Task requirements: For the material below, state how many lines have the word "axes" in them, with no other words.

======== Given data ========

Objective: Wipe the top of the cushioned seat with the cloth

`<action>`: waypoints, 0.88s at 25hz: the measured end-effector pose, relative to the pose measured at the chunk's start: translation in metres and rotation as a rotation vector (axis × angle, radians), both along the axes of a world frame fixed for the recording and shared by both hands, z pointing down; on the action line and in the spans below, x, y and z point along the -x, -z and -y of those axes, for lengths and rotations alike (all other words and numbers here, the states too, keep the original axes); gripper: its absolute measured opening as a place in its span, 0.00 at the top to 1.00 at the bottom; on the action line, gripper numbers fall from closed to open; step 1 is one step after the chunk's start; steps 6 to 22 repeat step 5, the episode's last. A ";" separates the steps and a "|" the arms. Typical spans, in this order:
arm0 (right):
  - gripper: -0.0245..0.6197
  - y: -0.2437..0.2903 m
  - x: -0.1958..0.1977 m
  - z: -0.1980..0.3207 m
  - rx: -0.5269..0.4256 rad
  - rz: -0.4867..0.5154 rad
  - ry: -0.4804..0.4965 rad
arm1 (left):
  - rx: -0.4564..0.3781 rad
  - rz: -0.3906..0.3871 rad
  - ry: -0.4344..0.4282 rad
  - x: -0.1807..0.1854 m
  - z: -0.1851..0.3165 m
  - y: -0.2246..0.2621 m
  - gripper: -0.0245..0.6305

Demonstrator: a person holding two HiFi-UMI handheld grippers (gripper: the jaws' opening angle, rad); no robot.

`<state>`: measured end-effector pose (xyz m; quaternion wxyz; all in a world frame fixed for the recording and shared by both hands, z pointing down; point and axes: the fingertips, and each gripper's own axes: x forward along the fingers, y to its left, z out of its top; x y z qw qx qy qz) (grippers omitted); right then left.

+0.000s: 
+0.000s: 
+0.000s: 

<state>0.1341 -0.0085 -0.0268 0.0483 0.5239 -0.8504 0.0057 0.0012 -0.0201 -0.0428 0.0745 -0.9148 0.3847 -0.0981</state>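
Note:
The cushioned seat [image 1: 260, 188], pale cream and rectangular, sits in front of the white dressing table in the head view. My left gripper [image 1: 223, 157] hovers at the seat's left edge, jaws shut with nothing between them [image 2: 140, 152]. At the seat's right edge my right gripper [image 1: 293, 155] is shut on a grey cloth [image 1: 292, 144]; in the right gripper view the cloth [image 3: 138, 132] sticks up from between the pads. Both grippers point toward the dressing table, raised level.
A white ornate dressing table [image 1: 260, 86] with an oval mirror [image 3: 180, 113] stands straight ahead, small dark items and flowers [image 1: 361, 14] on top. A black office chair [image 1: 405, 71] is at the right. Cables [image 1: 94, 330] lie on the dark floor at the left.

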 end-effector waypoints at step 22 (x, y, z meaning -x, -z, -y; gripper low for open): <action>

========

Task solution: 2